Create the C++ file for the UDA

To begin, use any text editor to create your C++ file. Your C++ file must include the udxinc.h header file, which contains the required declarations for user-defined aggregates and processing on the SPUs.

#include "udxinc.h"

In addition, make sure that you declare any of the standard C++ library header files that your aggregate might require. If your UDA requires any user-defined shared libraries, make sure that you note the name of the libraries as you need them when you register the UDA in the database.

User-defined shared libraries must exist in the database before you can register the UDA and specify those libraries as dependencies. You can register the UDA without specifying any library dependencies, and after the libraries are added, use the ALTER AGGREGATE command to update the UDA definition with the correct dependencies. For more information about user-defined shared libraries, see Create a user-defined shared library.

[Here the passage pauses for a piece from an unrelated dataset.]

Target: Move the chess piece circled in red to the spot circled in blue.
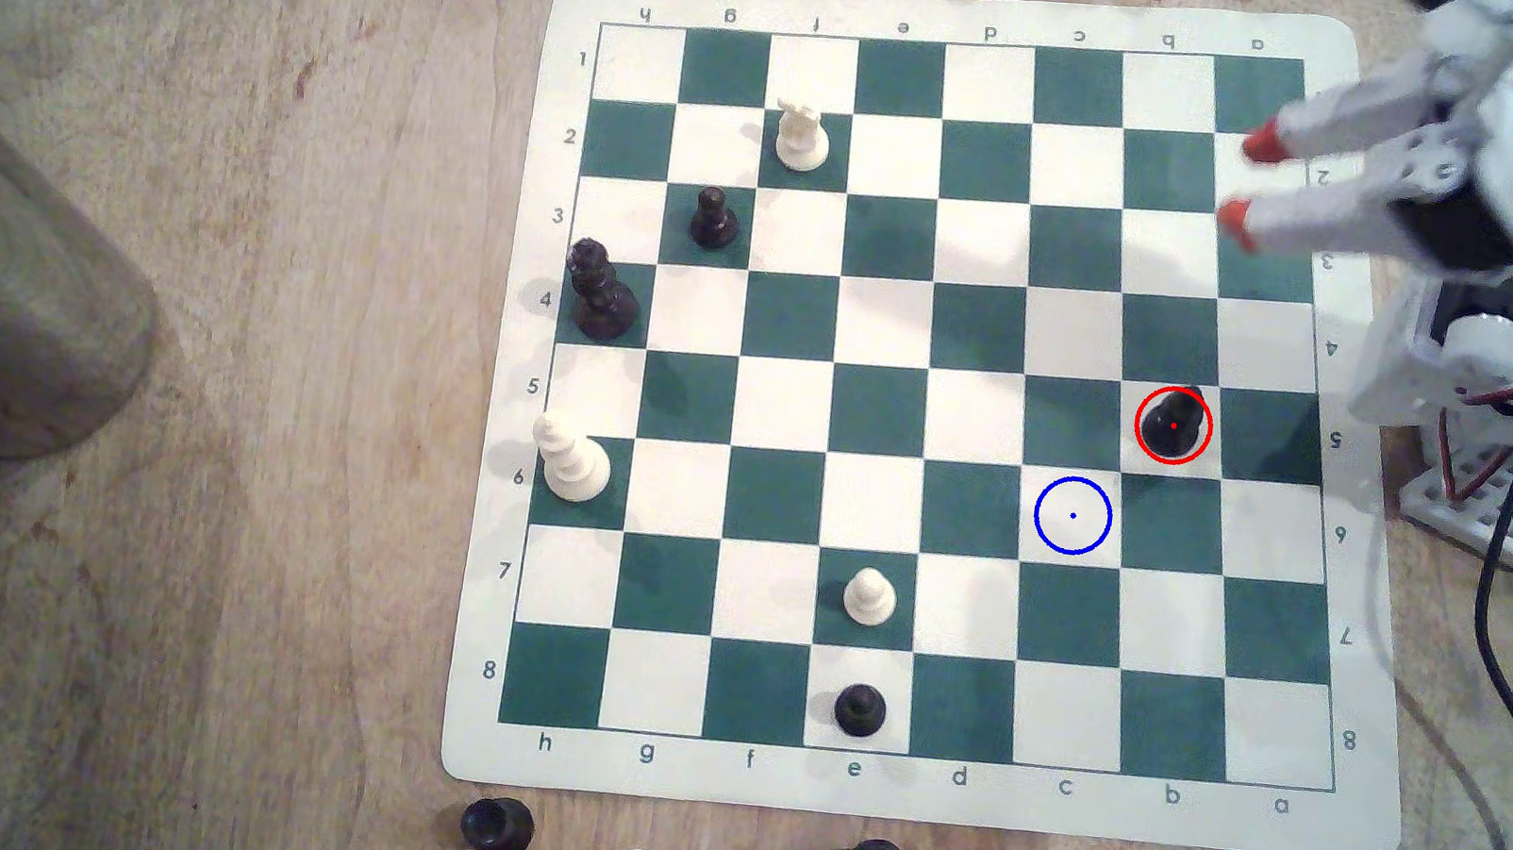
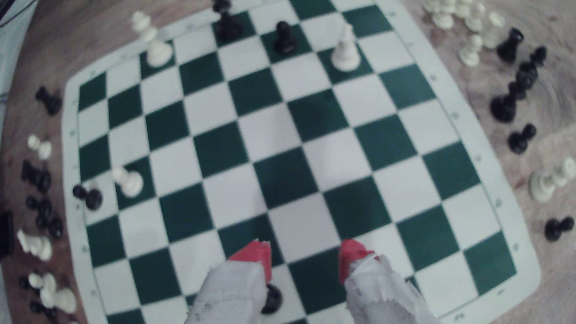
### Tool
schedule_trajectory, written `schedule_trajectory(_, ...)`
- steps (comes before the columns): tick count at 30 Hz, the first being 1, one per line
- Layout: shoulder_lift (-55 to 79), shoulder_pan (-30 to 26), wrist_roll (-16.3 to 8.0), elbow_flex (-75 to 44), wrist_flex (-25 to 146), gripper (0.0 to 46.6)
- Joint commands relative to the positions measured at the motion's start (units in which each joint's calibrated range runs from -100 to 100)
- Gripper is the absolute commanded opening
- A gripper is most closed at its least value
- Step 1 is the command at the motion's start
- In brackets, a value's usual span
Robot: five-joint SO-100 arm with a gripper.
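The chess piece (image 1: 1173, 425) stands upright inside its red ring on a cream square in the board's second file from the exterior view's right, with the spot (image 1: 1073, 515) one square diagonally off, toward the exterior view's lower left and bare. My claw (image 1: 1250, 186) hangs above the board's upper right corner in that view, red fingertips (image 1: 1262, 147) spread apart and holding nothing. So the piece lies well down the board from me, nearly straight along that file toward the near edge (in the wrist view it peeks out dark beside one wrapped finger (image 2: 232, 288), just behind the tips). I judge the coming move to be a reach down that file, then a descent over the piece's rounded top.
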Motion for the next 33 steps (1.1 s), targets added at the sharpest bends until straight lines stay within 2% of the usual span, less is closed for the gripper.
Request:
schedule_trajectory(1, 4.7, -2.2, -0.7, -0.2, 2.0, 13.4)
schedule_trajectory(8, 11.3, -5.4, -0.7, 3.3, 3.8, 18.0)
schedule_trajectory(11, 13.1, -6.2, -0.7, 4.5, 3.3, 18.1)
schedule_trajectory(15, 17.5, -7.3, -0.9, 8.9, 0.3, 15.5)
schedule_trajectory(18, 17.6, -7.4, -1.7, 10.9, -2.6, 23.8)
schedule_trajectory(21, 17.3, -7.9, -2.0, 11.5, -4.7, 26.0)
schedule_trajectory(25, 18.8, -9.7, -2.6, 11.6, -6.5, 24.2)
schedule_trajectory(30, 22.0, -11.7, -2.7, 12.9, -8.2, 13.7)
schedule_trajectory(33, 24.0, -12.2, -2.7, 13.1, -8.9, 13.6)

The UDX classes for API version 2 are defined in a namespace called nz::udx_ver2. (The API version 1 UDXs use the nz::udx namespace.) Your C++ program must reference the correct namespace. For example:
#include "udxinc.h"

using namespace nz::udx_ver2;

This section uses udx_ver2 as the default namespace for the examples that follow. The sections note the differences with UDX version 1, and Sample user-defined functions and aggregates reference contains examples of version 1 and version 2 definitions. You can continue to create UDX version 1 UDAs and new version 2 UDAs; both versions operate on release 6.0.x or later systems. However, the version 1 UDAs work on Netezza Performance Server release 5.0.x and later systems and thus might be more portable for your Netezza Performance Server systems.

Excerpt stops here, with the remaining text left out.